● Assigned task
Copy out the first line of the listing and every line after it, exactly, until you have copied the line containing "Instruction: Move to".

● Data for the task
────────────────

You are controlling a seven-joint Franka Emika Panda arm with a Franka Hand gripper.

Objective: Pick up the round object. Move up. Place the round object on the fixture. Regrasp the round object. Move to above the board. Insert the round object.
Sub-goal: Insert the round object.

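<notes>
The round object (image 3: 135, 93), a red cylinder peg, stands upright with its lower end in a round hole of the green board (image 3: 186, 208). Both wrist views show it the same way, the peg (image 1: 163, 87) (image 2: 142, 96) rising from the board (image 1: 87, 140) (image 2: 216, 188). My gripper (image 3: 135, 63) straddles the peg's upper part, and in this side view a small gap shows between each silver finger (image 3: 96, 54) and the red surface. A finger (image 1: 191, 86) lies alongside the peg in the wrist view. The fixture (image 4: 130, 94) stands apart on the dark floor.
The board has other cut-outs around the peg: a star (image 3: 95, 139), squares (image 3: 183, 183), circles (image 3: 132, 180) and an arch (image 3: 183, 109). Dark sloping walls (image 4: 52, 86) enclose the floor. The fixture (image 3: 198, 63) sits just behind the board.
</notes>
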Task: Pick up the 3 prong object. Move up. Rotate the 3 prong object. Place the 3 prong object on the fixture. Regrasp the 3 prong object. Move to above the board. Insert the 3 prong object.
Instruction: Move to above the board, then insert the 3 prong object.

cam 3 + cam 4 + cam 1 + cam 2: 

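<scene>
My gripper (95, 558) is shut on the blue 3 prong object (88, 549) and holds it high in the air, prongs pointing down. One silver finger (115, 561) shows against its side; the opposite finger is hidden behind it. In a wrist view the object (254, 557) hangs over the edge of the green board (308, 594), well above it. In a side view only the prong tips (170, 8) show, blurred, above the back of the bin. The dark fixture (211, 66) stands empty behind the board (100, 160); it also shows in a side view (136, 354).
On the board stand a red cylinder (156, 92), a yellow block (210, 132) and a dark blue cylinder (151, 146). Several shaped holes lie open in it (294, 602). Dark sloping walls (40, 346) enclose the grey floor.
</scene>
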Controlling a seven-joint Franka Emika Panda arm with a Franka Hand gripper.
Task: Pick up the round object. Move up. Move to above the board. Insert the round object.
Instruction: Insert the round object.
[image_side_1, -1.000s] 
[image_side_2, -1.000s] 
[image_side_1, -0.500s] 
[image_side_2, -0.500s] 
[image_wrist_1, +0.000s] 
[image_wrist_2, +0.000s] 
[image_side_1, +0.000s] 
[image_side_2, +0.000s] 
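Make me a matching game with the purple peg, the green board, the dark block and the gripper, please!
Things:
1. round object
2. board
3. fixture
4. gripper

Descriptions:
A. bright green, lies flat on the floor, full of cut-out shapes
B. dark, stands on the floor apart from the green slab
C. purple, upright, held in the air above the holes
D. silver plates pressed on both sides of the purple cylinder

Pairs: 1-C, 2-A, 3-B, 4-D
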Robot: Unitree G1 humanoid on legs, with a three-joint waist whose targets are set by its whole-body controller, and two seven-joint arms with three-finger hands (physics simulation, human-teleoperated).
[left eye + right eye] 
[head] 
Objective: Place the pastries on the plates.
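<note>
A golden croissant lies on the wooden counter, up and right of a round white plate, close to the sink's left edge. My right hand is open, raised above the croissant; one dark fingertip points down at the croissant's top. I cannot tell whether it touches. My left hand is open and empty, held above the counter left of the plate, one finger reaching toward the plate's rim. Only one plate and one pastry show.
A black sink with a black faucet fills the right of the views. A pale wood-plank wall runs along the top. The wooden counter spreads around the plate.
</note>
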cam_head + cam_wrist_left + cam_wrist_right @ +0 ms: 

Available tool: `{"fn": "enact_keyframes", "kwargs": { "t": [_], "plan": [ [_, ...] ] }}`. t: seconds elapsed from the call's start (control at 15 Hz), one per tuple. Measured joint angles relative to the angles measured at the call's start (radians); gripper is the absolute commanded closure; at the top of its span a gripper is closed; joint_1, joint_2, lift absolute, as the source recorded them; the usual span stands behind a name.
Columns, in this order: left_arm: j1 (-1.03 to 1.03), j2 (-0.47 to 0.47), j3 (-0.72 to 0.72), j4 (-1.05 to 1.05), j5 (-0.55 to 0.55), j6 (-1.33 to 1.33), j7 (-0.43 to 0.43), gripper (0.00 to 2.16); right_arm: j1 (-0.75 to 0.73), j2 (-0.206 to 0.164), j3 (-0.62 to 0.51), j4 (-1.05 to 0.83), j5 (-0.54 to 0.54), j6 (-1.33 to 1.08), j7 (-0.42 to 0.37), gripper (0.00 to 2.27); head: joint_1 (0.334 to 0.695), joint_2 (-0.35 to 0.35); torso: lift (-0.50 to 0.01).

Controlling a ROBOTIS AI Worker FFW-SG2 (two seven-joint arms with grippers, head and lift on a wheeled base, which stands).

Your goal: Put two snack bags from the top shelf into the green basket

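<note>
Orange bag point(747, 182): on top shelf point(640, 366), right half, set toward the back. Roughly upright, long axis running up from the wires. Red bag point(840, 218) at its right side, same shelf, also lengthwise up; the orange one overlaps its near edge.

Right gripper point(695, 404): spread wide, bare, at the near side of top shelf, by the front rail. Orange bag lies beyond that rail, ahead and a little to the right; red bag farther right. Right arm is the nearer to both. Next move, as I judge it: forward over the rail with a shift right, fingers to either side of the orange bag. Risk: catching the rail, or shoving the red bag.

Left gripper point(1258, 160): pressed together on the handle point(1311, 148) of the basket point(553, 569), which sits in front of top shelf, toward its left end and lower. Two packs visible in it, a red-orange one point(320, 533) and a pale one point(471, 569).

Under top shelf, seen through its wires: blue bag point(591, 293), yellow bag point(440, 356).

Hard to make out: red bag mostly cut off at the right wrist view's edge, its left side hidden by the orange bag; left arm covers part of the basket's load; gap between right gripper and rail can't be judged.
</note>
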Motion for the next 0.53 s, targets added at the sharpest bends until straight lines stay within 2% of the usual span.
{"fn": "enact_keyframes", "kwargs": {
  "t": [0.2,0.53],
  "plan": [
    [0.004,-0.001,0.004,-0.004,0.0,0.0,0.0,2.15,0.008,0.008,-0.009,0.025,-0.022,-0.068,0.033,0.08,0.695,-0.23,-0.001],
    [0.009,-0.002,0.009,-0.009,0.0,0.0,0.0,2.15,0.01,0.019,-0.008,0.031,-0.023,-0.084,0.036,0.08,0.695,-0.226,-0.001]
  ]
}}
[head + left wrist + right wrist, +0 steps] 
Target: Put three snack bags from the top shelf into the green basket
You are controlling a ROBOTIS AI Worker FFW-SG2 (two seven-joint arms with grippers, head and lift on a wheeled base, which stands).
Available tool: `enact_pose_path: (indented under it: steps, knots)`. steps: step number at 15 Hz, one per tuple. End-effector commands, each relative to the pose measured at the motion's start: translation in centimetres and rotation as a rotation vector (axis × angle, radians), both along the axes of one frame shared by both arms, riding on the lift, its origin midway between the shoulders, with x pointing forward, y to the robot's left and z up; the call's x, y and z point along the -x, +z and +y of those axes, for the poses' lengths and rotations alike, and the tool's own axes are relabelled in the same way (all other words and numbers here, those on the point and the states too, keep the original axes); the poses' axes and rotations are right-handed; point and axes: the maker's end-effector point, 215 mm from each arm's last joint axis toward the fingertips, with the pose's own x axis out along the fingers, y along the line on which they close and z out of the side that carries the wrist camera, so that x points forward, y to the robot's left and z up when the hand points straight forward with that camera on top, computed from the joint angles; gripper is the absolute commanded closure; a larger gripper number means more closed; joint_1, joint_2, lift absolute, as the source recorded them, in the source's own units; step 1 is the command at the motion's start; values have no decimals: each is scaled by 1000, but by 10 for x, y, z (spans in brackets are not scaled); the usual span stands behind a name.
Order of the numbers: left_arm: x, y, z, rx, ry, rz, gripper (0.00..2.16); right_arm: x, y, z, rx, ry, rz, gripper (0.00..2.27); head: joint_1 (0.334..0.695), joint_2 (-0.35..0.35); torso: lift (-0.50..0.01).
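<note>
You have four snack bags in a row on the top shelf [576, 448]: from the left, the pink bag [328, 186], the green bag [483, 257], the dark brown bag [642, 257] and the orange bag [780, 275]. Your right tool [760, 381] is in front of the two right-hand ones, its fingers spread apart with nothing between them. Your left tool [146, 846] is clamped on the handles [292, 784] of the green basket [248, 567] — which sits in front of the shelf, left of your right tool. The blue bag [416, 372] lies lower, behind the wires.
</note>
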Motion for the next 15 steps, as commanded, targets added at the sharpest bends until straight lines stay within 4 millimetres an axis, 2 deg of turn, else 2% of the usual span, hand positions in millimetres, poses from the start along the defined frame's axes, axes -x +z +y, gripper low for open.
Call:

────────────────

● Result for this exercise
You are controlling a seven-joint Franka Emika Panda arm with a Franka Hand gripper.

Objective: Pick up the round object. Move up. Place the round object on the fixture. Regrasp the round object. Move to above the board. Insert the round object.
Sub-goal: Insert the round object.

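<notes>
The round object (image 3: 135, 93), a red cylinder peg, stands upright with its lower end in a round hole of the green board (image 3: 186, 208). Both wrist views show it the same way, the peg (image 1: 163, 87) (image 2: 142, 96) rising from the board (image 1: 87, 140) (image 2: 216, 188). My gripper (image 3: 135, 63) straddles the peg's upper part, and in this side view a small gap shows between each silver finger (image 3: 96, 54) and the red surface. A finger (image 1: 191, 86) lies alongside the peg in the wrist view. The fixture (image 4: 130, 94) stands apart on the dark floor.
The board has other cut-outs around the peg: a star (image 3: 95, 139), squares (image 3: 183, 183), circles (image 3: 132, 180) and an arch (image 3: 183, 109). Dark sloping walls (image 4: 52, 86) enclose the floor. The fixture (image 3: 198, 63) sits just behind the board.
</notes>
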Task: Pick up the 3 prong object. Move up. Rotate the 3 prong object. Place the 3 prong object on the fixture. Regrasp the 3 prong object. Move to above the board. Insert the 3 prong object.
Instruction: Move to above the board, then insert the 3 prong object.

No additional lines are needed for this answer.